GOAL OF THE EXERCISE. Everything in the listing below from the line containing "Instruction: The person" through the line containing "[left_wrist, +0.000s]" must be repeated exactly; the remaining lines are not wanted.

-------------------------

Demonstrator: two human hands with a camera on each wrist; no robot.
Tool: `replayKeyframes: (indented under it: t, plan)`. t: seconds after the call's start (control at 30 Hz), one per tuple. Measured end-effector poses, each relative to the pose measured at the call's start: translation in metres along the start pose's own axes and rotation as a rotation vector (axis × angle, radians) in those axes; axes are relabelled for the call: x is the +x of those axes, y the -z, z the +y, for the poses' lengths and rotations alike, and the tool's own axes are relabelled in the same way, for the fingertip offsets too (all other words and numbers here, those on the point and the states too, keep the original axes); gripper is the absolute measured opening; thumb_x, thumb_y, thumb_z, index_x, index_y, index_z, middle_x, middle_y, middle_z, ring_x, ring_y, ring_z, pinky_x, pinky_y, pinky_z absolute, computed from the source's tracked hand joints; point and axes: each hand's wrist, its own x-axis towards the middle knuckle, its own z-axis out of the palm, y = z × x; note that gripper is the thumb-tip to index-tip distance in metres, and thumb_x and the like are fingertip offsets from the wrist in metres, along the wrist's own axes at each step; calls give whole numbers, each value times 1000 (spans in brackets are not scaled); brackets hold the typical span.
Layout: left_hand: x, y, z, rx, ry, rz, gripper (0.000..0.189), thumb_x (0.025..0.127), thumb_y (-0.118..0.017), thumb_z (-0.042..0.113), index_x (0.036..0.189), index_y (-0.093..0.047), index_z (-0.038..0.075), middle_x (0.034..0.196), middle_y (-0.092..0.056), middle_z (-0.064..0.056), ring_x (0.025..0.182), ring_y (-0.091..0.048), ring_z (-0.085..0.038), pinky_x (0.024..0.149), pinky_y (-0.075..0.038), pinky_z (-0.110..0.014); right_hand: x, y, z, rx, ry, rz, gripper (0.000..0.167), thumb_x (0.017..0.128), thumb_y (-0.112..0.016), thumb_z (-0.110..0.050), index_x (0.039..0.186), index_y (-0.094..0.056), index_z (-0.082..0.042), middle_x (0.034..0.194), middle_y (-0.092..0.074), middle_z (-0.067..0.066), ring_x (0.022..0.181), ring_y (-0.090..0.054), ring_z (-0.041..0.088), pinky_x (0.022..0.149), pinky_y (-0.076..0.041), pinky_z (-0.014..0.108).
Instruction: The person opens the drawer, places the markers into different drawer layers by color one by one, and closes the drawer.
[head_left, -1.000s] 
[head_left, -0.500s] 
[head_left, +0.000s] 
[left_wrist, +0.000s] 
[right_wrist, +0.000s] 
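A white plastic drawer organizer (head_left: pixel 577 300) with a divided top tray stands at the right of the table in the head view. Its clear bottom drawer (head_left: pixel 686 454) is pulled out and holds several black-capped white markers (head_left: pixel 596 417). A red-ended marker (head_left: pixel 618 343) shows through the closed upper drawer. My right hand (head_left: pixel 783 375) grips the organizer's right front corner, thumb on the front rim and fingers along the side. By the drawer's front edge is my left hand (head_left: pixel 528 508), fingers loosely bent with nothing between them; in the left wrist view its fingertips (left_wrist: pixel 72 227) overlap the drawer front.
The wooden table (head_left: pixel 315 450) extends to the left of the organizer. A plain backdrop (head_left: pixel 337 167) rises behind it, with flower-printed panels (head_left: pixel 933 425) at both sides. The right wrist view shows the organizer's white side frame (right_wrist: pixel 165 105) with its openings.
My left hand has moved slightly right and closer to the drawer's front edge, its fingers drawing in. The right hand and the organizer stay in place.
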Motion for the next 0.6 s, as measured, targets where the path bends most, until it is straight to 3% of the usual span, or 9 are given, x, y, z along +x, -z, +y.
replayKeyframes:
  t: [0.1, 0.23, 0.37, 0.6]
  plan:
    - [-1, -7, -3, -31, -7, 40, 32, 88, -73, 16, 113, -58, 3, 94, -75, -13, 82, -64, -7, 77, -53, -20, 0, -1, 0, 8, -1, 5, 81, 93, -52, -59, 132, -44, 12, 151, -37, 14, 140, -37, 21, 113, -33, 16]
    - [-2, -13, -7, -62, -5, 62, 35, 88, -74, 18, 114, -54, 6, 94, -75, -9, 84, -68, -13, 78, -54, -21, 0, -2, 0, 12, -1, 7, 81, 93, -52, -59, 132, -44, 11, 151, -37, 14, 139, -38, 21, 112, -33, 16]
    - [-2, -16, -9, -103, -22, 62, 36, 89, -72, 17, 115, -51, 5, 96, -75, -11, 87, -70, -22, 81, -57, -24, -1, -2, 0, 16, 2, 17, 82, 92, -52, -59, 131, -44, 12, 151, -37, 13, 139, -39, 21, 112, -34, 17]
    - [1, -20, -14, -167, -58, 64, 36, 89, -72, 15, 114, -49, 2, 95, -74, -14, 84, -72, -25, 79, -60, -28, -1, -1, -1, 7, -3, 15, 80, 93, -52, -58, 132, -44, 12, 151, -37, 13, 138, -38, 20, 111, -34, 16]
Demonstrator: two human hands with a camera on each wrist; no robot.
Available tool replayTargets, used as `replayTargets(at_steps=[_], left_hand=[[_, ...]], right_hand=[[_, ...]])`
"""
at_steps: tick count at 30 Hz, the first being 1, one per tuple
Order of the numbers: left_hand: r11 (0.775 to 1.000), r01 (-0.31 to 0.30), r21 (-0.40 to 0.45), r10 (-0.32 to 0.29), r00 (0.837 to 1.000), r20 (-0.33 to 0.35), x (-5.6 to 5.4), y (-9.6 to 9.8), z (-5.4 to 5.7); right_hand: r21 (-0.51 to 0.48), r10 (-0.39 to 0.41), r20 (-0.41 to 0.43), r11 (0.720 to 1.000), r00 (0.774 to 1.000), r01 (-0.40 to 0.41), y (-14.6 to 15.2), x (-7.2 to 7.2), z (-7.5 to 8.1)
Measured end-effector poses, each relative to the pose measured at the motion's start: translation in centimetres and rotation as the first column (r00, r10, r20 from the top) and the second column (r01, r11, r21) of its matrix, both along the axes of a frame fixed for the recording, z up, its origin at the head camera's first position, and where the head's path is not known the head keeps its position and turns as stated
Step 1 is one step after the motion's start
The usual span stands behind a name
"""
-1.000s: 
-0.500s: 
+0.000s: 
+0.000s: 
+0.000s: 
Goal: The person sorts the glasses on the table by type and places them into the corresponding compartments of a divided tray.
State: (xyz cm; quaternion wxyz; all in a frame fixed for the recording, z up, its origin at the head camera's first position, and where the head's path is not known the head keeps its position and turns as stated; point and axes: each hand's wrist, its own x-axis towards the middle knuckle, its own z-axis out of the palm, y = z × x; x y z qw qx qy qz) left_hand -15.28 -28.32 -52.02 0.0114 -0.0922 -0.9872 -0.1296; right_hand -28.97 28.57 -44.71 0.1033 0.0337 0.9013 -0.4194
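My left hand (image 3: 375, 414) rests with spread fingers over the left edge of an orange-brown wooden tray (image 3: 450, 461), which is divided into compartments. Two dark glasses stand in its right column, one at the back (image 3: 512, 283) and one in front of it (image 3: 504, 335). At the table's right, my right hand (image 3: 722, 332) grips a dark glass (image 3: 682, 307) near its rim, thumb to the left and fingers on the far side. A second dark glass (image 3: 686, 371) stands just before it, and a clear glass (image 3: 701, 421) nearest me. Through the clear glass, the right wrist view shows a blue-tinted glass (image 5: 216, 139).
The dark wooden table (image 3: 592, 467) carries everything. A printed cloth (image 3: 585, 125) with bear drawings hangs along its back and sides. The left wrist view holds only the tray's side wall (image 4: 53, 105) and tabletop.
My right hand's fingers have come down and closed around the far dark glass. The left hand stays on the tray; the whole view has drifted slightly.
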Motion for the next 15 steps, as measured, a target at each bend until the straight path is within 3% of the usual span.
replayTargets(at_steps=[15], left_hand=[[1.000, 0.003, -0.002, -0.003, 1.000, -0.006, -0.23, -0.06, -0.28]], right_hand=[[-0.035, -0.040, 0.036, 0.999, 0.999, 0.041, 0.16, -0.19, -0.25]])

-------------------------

RESPONSE TO THE TASK.
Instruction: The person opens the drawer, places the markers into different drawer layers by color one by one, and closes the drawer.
[head_left, -1.000s] 
[head_left, -0.500s] 
[head_left, +0.000s] 
[left_wrist, +0.000s] 

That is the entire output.